The rationals (fractions; numbers like [ieq] \frac{a}{b} [/ieq]) are usually defined such that [ieq] b [/ieq] is not zero, so suppose we get rid of this constraint. Then we can define a number [ieq] \phi [/ieq] such that [ieq] \phi = \frac{a}_{0} [/ieq]. Under the usual rules we can know that therefore [ieq] \phi * 0 = a [/ieq], so thus [ieq] 0 = a [/ieq]. Notice that we could have chosen any [ieq] a [/ieq], so allowing division by zero "forces" us to conclude that there is only one number with zero as its denominator, namely the one with zero as the numerator. At this point we start to realize that this number is pretty anomalous, if it's indeed a number at all.

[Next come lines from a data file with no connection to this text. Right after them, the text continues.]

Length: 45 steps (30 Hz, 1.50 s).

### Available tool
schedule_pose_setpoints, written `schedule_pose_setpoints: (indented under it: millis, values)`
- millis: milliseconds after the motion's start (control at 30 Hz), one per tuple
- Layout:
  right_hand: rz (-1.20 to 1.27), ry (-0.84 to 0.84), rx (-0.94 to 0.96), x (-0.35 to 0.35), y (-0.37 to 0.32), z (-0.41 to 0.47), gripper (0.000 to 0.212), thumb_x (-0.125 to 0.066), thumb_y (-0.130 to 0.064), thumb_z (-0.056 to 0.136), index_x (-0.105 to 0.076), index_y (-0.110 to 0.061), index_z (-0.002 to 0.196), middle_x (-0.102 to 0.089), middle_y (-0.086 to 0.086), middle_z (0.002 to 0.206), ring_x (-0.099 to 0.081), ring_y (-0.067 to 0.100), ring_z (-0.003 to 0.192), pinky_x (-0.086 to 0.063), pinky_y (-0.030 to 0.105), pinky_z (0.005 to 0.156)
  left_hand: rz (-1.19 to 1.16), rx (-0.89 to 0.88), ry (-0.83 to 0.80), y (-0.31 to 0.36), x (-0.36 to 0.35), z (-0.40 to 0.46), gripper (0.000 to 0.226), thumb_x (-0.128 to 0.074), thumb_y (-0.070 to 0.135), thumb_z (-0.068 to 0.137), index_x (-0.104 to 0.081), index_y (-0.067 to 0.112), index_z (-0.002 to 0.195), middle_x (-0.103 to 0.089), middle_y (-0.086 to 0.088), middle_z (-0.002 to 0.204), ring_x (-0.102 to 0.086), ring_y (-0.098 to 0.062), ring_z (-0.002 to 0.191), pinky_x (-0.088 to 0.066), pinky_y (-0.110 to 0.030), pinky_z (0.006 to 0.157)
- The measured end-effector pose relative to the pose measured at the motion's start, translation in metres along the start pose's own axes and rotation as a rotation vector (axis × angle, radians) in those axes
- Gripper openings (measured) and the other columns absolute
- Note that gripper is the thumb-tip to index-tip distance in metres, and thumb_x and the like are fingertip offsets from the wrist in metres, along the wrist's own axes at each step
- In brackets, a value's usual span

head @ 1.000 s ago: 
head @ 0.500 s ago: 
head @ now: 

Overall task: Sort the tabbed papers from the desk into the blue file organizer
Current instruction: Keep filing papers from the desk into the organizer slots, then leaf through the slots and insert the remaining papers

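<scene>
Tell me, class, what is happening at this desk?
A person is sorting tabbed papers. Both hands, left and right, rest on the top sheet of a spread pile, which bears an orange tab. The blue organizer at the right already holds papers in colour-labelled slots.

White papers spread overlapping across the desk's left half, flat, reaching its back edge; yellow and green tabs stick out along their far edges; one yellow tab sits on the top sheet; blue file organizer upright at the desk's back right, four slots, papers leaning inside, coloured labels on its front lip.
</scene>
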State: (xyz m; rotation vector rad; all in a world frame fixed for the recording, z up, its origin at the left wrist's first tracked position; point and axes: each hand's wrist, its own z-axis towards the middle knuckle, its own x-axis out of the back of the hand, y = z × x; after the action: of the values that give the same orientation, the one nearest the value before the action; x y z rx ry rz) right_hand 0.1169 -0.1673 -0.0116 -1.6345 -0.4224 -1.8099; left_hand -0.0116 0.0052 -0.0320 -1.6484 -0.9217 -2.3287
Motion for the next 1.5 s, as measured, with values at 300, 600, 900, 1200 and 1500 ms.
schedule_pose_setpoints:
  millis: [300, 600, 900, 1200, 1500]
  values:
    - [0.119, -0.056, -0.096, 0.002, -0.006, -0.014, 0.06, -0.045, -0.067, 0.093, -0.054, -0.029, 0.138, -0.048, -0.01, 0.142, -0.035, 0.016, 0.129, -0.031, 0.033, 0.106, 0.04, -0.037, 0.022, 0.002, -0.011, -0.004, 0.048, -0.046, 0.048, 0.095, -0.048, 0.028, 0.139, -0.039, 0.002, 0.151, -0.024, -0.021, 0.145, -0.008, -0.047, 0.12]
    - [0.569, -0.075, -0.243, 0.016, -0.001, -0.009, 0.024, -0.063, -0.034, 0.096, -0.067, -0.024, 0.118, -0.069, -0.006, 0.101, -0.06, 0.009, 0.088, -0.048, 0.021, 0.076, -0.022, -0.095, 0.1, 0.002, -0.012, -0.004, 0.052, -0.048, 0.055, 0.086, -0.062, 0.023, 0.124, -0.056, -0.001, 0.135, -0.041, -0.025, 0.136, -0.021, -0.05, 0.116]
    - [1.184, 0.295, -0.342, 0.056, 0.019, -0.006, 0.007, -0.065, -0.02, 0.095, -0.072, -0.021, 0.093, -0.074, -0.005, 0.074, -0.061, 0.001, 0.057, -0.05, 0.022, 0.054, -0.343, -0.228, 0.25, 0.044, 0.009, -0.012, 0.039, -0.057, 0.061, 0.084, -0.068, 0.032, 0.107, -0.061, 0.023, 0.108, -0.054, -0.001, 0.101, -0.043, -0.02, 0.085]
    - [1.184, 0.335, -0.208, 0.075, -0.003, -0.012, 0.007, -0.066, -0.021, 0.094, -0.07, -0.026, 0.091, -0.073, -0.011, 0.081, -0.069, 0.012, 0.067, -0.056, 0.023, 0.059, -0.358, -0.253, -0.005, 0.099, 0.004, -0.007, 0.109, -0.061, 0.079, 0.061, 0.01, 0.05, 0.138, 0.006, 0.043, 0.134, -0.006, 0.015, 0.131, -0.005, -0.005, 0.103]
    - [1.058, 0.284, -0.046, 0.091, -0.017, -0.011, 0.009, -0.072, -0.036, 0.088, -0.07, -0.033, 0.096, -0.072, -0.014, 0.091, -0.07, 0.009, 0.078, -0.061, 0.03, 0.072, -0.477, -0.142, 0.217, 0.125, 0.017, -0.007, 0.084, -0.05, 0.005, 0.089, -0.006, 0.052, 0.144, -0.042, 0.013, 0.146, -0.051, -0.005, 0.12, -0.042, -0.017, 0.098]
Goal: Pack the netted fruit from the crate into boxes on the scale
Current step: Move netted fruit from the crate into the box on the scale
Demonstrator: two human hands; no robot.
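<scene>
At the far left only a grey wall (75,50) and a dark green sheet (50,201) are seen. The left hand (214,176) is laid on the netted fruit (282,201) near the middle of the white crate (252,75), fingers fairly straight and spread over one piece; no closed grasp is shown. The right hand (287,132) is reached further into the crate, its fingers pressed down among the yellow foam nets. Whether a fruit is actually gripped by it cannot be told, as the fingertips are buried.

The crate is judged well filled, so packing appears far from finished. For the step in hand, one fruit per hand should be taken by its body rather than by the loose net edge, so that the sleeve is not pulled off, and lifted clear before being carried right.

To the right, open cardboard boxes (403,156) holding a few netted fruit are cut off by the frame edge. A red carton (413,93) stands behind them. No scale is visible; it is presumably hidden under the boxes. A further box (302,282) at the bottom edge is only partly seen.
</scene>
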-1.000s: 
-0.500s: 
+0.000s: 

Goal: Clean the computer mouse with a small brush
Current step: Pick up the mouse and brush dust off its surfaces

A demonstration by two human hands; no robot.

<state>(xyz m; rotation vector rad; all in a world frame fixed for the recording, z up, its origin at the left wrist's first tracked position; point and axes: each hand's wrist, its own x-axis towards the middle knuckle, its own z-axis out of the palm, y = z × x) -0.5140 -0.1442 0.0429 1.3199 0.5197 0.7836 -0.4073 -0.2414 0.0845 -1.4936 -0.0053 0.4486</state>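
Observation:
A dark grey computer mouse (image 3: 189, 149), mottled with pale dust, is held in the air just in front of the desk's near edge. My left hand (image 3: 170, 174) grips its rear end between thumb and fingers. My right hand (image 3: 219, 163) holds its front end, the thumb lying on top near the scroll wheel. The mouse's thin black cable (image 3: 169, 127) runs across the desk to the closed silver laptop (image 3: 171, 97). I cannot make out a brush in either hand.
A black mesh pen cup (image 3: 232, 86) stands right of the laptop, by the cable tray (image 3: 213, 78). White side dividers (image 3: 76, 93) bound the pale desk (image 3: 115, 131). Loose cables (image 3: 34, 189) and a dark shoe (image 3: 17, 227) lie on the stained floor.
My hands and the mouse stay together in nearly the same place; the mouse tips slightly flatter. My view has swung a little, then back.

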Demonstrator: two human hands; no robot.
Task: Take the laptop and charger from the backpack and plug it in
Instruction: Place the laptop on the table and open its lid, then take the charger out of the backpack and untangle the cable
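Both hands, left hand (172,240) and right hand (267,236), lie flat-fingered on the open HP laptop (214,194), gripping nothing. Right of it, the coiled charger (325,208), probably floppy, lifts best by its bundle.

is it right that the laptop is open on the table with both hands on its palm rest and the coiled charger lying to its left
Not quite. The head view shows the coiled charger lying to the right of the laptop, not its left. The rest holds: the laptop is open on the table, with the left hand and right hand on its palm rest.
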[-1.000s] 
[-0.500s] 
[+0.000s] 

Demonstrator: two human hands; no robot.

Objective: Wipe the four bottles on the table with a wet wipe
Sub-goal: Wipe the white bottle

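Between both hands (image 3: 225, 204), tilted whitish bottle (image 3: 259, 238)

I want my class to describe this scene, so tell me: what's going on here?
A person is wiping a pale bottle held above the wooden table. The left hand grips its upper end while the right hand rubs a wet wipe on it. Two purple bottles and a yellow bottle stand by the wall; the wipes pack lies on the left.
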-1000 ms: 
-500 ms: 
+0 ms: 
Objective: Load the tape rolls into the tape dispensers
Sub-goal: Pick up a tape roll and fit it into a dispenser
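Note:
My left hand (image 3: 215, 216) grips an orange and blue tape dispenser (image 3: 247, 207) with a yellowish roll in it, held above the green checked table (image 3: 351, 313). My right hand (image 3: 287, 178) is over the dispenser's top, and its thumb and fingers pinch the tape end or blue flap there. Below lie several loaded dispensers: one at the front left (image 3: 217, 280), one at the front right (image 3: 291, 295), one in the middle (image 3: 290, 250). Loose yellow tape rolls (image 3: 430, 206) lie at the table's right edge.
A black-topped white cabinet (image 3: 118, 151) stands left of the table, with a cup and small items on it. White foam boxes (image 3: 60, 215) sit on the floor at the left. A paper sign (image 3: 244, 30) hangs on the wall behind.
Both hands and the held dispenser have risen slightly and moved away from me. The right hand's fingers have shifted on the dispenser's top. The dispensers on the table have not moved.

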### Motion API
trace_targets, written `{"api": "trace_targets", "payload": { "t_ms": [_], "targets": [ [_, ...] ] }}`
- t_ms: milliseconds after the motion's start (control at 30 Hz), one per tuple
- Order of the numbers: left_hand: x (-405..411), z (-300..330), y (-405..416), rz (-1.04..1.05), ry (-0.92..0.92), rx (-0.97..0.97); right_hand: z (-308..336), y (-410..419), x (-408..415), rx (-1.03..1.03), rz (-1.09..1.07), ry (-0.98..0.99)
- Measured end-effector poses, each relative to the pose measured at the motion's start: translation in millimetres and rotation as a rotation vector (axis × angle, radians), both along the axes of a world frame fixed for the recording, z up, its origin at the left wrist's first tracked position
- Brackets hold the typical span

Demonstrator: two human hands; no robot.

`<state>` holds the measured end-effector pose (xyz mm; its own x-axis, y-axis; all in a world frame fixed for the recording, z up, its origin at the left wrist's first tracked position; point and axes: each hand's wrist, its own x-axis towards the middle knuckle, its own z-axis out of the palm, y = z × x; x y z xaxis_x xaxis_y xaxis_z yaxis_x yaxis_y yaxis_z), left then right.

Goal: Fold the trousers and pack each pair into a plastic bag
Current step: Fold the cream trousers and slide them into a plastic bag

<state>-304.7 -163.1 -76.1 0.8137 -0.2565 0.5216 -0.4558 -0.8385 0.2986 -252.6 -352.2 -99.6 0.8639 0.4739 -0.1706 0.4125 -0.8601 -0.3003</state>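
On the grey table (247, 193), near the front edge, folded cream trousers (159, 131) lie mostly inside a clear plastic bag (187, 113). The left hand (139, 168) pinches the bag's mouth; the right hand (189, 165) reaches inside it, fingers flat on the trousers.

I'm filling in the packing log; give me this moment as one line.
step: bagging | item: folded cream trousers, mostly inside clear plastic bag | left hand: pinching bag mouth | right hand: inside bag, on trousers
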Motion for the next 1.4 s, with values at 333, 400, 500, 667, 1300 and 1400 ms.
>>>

Other rules go out the window as well. We also have a rule for fractions, called an
equivalence relation, that tells us when two fractions are equal - namely exactly when [ieq] \frac{a}{b} = \frac{p}{q} [/ieq] is true. This rule is cross-multiplying - we say two fractions are equal if and only f [ieq] aq = bp [/ieq]. Suppose we want to check if some rational [ieq] \theta [/ieq] is equal to [ieq] \phi [/ieq]. If [ieq] \theta = \frac{m}{n} [/ieq] then [ieq] \theta = \phi [/ieq] if and only if [ieq] m * 0 = n * 0 [/ieq]. We didn't specify [ieq] m [/ieq] and [ieq] n [/ieq] - this equation is always true. So [ieq] \phi [/ieq] is equal to every other rational. This exposes the degeneracy of the concept of dividing by zero. You can investigate other properties of this "number", but it quickly becomes apparent that it really doesn't belong.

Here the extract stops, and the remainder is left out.